**Task**
Among the entries that follow, the required portion opens with the line containing "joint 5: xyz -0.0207" and closes with the line containing "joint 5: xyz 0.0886". Give that portion again exactly, and nothing else.

Records from a data source:
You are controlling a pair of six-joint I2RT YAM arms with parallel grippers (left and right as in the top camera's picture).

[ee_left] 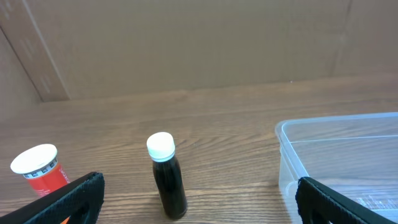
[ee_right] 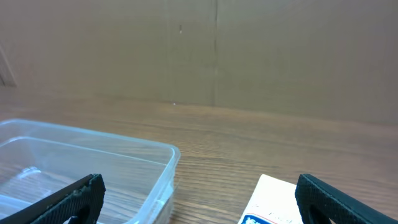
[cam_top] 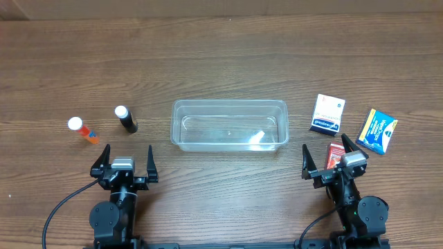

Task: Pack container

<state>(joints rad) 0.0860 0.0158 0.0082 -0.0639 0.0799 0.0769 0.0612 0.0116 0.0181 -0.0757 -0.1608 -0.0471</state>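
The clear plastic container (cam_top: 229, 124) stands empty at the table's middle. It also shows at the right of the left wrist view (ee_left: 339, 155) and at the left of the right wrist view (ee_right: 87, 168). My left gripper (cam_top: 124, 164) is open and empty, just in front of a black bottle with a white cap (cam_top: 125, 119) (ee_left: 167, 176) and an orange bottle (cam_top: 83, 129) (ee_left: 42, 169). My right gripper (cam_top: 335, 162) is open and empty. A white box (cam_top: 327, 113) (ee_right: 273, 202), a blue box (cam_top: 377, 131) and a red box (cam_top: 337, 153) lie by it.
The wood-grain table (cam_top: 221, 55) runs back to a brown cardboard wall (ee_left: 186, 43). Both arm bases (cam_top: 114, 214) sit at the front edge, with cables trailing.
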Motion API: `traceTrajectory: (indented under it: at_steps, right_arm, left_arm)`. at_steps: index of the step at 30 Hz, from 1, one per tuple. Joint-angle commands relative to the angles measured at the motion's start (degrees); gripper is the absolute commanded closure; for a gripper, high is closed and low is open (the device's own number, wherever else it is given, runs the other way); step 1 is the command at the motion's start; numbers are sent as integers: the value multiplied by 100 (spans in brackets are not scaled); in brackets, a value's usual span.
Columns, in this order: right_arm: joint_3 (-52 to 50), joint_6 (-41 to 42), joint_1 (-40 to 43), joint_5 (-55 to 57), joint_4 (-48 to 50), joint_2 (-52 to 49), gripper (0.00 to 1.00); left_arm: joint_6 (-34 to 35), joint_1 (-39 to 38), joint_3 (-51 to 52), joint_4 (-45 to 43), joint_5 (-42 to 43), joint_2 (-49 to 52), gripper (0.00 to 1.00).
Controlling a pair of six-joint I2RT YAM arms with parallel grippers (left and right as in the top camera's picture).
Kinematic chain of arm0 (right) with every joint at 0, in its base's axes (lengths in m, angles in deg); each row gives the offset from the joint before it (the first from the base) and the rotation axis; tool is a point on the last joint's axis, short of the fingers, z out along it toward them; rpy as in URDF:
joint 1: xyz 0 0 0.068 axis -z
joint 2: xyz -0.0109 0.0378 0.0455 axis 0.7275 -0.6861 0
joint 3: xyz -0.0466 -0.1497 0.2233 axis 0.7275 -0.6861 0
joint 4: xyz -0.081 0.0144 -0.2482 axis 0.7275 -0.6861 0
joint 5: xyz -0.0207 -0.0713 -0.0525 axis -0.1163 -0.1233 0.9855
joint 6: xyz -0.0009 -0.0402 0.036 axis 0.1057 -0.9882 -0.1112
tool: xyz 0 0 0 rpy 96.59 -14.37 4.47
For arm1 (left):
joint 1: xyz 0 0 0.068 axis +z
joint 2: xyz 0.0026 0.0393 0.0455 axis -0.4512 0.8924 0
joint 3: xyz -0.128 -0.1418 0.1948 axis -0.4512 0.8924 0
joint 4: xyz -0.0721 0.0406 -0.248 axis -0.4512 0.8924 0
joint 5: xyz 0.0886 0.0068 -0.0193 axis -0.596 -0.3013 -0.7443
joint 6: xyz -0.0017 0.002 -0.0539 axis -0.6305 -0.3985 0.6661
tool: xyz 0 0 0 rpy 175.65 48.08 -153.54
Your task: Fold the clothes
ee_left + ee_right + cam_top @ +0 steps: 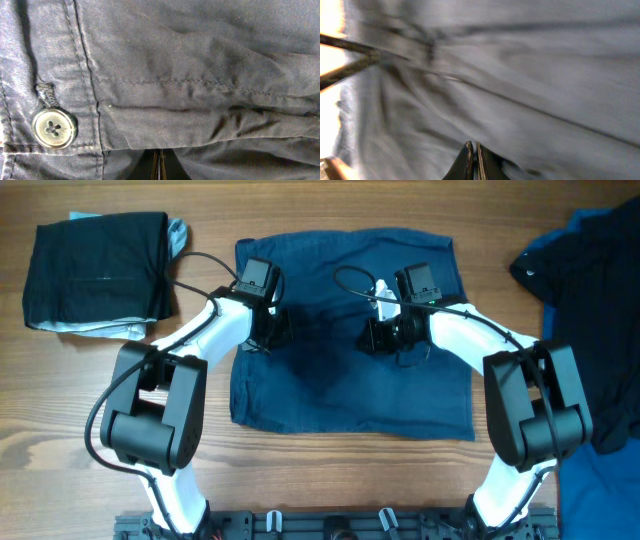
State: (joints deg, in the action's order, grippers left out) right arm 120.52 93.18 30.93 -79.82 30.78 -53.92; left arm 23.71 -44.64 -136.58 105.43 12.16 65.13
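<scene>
L tool (159, 170), R tool (472, 160) closed | both angled inward, low on shorts (350, 395)

Ahead of the right tool (472, 159), whose closed tips are cut by the bottom edge, the navy-blue denim-like shorts (510, 90) are blurred, seams unreadable. To that tool's right, a blue and black fabric heap (600, 310) runs off the overhead's edge.

Left hand (159, 164) closed, right hand (473, 152) closed, arms angled inward.
</scene>
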Motion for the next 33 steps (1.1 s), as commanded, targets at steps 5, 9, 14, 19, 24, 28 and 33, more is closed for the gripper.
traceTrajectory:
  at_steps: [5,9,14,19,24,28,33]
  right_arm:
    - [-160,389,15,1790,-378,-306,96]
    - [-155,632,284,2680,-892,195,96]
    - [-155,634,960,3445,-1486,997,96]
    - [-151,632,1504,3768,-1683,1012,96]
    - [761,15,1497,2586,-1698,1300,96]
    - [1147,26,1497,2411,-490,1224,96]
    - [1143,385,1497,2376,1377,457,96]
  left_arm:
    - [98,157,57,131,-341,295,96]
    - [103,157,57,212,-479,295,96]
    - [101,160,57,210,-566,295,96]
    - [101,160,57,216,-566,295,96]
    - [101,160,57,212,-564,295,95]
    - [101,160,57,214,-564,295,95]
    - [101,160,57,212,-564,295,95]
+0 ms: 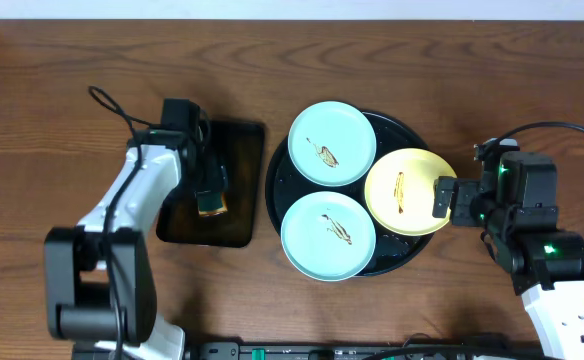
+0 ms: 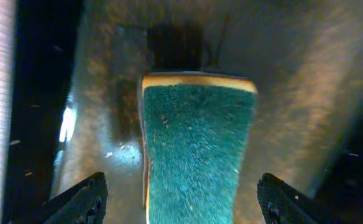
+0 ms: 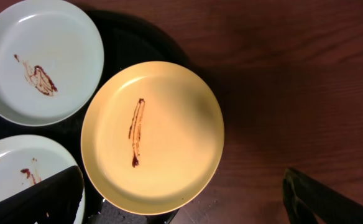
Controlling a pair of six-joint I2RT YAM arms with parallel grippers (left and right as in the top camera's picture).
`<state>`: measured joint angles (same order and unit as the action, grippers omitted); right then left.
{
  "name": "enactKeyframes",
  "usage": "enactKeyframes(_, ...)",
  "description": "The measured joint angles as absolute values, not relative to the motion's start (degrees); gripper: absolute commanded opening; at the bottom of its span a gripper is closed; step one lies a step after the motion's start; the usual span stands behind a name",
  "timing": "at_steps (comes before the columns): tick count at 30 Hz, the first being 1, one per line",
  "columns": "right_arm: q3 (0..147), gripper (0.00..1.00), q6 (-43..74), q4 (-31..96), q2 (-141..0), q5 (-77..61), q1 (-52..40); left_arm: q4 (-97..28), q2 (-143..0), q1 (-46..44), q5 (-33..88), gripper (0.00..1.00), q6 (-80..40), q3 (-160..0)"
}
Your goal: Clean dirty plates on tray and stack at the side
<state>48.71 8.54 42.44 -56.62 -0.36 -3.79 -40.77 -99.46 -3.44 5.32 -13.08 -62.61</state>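
Dark brown wood-grain table [image 1: 52, 90]; pale strip [image 1: 292, 8] beyond far edge.

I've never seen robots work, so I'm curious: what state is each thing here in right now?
upper blue plate: smeared, on round tray
lower blue plate: smeared, on round tray
yellow plate: streaked, overhanging round tray's rim
round tray: carrying all three plates
sponge: green side up, on rectangular tray, ungripped
left gripper: open, straddling sponge
right gripper: open, empty, over yellow plate's edge

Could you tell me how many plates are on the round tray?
3: a pale mint-blue round plate at the back, another mint-blue plate in front, a pale yellow plate at right. None seem hidden.
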Motion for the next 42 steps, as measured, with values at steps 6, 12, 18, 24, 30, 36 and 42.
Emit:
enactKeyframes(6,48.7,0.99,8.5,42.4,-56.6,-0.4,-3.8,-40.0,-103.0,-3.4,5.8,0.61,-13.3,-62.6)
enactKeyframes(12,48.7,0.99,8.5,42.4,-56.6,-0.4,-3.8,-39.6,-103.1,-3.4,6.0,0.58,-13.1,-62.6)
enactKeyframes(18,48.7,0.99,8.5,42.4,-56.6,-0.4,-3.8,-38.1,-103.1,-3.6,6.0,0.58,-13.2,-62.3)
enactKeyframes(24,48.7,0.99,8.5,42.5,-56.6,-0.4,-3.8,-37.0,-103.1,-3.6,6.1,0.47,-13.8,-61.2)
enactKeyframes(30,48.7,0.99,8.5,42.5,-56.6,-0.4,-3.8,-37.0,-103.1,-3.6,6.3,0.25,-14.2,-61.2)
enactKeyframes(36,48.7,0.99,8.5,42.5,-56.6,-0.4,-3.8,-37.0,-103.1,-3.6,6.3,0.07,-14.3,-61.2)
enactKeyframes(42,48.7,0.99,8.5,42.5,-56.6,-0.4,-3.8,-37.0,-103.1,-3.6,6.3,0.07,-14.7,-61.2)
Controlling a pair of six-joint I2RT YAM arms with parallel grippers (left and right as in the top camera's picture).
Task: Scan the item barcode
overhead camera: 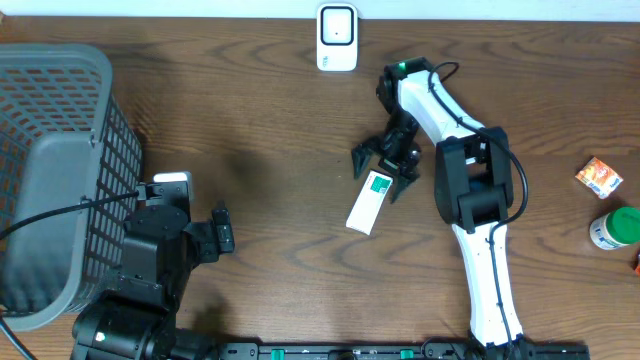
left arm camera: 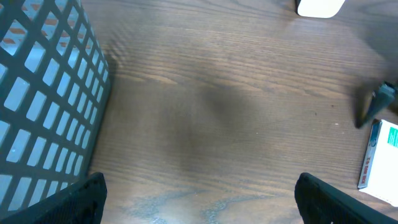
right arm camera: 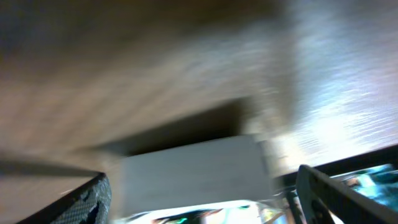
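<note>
Right arm [overhead camera: 478, 262]: rises from the near edge of the surface [overhead camera: 270, 120], runs up to a bend at the far side, then folds back down and to the left. Wrist pitched down over the box [overhead camera: 368, 203].

Right jaws: spread wide, one tip on each side of the box's far end. Nothing gripped. The wrist view is badly blurred, but it shows the white box lying between the two fingers with a gap on each side.

Box: white with a green end, lying flat on the surface near the middle and angled. It sits well short of the white scanner [overhead camera: 337, 37] at the far edge.

Left arm [overhead camera: 150, 260]: tucked low at the near left corner, beside the grey basket [overhead camera: 60, 120], wrist pointing right.

Left jaws: wide open over bare wood, nothing between them. Its wrist view catches the box at the far right edge.

Far right of the surface: a small orange packet [overhead camera: 598, 177] and a green-lidded bottle [overhead camera: 615, 228], well apart from both arms.
</note>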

**The answer**
joint 5: xyz -0.0207 -0.0713 -0.0525 axis -0.1163 -0.1233 0.9855
joint 6: xyz -0.0009 -0.0402 0.036 axis 0.1057 -0.9882 -0.1112
tool: xyz 0 0 0 rpy 96.59 -14.37 4.47
For arm1 (left):
joint 1: xyz 0 0 0.068 axis +z
joint 2: xyz 0.0026 0.0393 0.0455 axis -0.4512 0.8924 0
joint 3: xyz -0.128 -0.1418 0.1948 axis -0.4512 0.8924 0
joint 4: xyz -0.0721 0.0406 -0.248 axis -0.4512 0.8924 0
joint 5: xyz 0.0886 0.0068 -0.0193 axis -0.596 -0.3013 -0.7443

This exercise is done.